Dans tous ses écrits, il n’a cessé d’éveiller ses lecteurs à la nécessité du dialogue entre personnes de cultures diverses, un dialogue et aussi une appréciation qui peuvent se tisser naturellement entre personnes ouvertes à dépasser les barrières et entraves culturelles. Une nécessité qui devient urgente, comme il le décrit dans son essai Le dérèglement du monde (2009).
Dans tout ce que j’écris, j’ai le sentiment de mener un combat, mon combat, depuis toujours le même.
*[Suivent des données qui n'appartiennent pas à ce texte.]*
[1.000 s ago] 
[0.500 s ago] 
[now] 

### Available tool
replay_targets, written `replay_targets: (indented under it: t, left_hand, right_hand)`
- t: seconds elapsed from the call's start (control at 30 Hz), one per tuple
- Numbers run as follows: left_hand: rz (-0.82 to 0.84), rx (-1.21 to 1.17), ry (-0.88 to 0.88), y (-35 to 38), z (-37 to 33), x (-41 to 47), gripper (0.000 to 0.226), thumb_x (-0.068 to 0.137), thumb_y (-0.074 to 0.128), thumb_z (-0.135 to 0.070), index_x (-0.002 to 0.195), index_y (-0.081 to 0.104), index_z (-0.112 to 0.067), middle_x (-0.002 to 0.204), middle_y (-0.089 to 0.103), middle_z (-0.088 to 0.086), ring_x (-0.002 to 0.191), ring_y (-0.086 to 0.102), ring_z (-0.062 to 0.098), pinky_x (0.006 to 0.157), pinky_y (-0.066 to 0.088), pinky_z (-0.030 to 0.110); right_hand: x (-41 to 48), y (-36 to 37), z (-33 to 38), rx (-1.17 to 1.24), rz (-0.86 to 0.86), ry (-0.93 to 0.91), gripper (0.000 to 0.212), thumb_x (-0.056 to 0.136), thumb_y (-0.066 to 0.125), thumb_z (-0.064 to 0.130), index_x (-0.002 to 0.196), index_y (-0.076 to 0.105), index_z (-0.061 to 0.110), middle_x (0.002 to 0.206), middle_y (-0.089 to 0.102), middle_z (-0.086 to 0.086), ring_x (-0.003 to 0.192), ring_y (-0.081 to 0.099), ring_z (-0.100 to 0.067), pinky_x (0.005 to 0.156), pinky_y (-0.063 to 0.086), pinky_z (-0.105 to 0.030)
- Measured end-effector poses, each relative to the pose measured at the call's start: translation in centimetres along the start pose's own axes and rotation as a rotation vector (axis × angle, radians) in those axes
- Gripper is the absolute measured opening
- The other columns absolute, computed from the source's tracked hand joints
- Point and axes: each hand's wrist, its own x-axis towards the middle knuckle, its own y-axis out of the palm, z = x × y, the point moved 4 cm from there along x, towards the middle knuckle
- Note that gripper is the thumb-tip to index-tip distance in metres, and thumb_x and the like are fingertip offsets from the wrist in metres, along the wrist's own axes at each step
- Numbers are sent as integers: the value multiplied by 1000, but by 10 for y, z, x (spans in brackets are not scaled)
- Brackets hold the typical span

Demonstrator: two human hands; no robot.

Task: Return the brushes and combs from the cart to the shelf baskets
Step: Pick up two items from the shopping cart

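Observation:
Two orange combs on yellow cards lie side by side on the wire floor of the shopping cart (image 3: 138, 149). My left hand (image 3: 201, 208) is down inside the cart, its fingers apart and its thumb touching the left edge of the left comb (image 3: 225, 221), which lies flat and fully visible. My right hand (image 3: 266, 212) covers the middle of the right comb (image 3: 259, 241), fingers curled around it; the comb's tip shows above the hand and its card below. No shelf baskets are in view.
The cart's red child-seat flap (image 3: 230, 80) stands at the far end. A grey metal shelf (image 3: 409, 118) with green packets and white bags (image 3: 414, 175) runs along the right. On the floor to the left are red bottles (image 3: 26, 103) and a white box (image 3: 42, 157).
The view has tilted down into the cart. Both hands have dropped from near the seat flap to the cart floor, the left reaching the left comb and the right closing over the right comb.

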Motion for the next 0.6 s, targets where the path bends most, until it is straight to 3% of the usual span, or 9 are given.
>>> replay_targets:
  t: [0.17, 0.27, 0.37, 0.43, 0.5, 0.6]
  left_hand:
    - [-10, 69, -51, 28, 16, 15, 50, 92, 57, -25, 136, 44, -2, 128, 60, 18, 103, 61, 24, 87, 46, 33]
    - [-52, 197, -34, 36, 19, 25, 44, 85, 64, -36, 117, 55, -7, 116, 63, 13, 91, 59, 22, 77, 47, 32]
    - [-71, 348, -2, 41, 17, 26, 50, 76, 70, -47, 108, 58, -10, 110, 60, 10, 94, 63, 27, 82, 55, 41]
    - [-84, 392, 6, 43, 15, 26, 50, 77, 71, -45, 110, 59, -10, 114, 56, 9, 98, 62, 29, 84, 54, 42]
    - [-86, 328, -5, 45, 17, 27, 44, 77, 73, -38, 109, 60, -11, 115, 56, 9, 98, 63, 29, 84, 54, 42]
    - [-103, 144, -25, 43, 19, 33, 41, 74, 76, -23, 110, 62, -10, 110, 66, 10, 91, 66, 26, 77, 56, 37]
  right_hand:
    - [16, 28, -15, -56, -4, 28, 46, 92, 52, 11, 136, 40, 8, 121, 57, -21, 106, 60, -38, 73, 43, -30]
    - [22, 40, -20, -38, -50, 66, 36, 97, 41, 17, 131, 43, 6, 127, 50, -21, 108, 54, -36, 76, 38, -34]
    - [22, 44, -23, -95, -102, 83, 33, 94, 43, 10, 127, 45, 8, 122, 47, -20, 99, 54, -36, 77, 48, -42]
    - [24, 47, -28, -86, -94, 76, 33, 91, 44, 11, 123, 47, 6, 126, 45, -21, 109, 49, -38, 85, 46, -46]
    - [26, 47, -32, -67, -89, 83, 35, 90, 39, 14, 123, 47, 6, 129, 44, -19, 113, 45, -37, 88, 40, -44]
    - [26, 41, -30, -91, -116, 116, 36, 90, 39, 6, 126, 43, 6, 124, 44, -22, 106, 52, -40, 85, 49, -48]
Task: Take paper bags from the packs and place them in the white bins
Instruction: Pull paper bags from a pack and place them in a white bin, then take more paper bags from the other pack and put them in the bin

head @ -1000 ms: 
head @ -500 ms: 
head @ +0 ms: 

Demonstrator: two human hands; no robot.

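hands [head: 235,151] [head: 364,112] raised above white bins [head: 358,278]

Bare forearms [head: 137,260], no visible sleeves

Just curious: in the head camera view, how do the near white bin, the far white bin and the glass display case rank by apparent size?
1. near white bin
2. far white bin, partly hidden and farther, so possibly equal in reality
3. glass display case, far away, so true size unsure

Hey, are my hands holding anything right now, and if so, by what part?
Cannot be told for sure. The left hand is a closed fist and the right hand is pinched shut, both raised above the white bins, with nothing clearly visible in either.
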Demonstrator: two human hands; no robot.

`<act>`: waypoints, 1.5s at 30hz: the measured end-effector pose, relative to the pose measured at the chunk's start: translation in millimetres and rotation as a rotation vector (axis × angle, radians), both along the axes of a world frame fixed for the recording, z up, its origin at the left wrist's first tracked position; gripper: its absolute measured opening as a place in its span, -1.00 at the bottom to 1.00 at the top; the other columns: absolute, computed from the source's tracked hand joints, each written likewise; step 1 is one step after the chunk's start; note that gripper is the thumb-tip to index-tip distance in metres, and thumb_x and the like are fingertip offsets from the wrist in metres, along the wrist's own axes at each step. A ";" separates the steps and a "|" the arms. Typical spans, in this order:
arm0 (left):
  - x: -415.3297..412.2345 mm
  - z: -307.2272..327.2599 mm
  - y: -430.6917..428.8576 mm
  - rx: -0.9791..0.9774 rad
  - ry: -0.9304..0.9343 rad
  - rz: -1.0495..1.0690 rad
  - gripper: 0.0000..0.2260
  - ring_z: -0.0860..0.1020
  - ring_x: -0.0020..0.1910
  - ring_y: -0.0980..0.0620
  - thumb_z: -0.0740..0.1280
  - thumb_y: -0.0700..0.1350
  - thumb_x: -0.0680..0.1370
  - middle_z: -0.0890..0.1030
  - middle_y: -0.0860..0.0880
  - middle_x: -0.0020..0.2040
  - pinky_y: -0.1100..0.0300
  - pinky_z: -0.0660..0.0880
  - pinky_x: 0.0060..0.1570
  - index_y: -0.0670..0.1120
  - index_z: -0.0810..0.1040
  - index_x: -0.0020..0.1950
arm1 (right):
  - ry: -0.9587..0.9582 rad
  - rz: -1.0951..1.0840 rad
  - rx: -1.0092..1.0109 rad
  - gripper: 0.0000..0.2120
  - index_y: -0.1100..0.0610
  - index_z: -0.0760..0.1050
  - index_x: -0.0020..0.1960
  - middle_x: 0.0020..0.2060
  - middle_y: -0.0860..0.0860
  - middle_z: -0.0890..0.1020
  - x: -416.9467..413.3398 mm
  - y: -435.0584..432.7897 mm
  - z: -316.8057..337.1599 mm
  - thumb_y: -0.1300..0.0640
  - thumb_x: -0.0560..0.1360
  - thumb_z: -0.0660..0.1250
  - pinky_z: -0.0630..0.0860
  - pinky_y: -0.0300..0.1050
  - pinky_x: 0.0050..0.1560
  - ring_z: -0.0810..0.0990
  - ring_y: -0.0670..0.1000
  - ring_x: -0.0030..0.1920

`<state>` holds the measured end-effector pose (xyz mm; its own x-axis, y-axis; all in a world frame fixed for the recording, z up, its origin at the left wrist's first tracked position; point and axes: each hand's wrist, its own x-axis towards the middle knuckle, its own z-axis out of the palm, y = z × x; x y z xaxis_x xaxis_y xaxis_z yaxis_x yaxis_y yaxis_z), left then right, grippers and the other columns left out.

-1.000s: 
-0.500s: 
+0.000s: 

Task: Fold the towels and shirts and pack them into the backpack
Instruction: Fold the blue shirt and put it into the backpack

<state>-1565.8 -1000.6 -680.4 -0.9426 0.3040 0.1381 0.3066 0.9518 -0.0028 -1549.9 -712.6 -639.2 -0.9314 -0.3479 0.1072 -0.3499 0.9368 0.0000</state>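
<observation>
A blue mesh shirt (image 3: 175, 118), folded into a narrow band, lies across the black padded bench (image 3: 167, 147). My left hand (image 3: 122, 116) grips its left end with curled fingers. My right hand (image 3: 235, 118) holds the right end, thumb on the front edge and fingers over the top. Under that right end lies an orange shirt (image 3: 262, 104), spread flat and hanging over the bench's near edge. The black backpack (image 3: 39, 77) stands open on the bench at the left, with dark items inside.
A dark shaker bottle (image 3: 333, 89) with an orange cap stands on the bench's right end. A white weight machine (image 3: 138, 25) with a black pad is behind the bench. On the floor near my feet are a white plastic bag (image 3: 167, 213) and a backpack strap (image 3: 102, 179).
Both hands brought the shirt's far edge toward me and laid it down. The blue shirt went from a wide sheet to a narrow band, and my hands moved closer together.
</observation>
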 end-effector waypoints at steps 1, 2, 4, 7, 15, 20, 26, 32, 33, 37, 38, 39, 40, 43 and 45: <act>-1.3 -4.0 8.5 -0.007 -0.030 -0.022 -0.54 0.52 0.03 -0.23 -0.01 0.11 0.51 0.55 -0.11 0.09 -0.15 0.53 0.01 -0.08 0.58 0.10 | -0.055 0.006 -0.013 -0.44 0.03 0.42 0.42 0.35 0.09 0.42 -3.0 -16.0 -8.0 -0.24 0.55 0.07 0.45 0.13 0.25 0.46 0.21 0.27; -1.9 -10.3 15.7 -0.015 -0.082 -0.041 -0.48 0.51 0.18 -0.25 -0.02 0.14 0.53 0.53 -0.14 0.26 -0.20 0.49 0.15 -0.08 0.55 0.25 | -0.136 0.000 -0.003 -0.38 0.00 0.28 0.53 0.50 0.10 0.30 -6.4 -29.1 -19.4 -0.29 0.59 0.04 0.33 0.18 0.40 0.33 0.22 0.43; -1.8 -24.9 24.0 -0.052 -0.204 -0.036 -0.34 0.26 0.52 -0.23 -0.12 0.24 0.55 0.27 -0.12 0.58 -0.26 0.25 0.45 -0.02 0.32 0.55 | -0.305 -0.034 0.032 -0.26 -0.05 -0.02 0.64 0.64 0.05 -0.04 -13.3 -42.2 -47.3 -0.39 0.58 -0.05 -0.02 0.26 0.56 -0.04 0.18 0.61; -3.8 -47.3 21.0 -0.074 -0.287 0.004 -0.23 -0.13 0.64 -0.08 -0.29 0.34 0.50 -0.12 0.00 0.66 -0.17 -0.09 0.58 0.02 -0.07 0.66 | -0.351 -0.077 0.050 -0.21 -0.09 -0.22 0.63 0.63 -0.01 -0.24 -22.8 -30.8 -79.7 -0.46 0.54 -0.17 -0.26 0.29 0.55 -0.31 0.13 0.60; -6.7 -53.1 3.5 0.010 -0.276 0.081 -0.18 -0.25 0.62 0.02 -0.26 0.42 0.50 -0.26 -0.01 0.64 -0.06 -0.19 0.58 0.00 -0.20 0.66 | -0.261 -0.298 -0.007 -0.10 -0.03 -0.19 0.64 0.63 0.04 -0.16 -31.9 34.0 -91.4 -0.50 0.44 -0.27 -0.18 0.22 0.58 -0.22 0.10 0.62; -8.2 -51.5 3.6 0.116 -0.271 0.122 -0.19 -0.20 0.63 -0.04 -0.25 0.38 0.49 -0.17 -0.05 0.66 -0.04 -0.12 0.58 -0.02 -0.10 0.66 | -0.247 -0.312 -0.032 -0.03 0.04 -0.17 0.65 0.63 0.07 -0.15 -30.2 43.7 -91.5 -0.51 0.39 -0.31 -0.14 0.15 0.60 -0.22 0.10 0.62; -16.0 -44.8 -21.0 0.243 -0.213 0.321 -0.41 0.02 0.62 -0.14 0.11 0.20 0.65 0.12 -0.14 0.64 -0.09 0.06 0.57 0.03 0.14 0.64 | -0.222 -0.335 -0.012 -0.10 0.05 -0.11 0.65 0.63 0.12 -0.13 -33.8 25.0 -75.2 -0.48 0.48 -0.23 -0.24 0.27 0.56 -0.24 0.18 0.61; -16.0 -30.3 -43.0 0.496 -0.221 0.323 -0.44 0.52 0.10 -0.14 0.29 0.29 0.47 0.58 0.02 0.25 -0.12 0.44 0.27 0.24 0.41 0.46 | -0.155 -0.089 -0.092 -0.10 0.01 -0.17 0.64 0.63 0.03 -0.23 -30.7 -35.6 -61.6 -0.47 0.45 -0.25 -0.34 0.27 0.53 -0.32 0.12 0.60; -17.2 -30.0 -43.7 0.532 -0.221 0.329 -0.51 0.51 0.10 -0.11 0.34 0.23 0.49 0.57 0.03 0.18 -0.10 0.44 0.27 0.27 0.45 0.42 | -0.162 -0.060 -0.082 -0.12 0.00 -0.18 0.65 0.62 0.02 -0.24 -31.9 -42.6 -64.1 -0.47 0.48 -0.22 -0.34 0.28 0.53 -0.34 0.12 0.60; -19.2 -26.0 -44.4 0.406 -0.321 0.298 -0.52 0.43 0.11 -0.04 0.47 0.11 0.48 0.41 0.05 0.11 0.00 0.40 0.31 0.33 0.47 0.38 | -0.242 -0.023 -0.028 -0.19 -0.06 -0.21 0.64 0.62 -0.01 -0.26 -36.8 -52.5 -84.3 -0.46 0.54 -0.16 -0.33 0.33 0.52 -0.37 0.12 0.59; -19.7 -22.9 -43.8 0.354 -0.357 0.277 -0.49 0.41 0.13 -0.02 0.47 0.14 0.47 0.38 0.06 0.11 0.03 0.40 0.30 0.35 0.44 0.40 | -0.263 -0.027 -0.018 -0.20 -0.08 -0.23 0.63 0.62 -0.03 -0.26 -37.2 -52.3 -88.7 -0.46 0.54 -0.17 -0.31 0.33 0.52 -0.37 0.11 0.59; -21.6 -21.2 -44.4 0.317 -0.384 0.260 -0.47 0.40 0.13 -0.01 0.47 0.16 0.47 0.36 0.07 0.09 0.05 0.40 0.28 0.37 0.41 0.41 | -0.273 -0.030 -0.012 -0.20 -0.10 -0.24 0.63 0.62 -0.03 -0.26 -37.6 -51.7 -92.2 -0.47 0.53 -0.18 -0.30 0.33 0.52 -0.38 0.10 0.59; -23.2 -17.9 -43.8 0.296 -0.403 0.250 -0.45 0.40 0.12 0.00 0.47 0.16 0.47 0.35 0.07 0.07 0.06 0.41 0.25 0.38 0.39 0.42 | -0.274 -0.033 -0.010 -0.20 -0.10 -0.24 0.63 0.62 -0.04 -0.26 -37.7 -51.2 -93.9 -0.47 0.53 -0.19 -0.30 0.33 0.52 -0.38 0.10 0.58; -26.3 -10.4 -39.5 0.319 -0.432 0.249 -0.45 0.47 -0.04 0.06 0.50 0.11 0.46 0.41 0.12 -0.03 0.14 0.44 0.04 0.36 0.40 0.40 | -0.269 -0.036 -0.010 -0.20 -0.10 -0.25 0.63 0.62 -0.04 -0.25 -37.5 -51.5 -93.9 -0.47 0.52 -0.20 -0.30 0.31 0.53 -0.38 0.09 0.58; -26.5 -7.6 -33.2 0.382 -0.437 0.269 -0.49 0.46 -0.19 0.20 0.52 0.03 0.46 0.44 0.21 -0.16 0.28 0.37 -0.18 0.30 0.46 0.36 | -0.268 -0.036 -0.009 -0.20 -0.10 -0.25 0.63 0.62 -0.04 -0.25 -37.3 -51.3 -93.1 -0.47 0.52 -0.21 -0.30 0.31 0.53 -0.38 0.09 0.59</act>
Contre la discrimination, contre l’exclusion, contre l’obscurantisme, contre les identités étroites, contre la prétendue guerre des civilisations, et aussi contre les perversités du monde moderne, contre les manipulations génétiques hasardeuses… Patiemment, je m’efforce de bâtir des passerelles, je m’attaque aux mythes et aux habitudes de pensée qui alimentent la haine… C’est le projet de toute une vie, qui se poursuit de livre en livre, et se poursuivra tant que je pourrai écrire.
Amin Maalouf vibre avec une multiplicité d’origines, cultures et religions (arabe, française, Liban, Turquie, Égypte, Amériques, divers rites chrétiens, …). Ses livres ont été traduits en 37 langues.
Il est élu à l’Académie Française en 2011.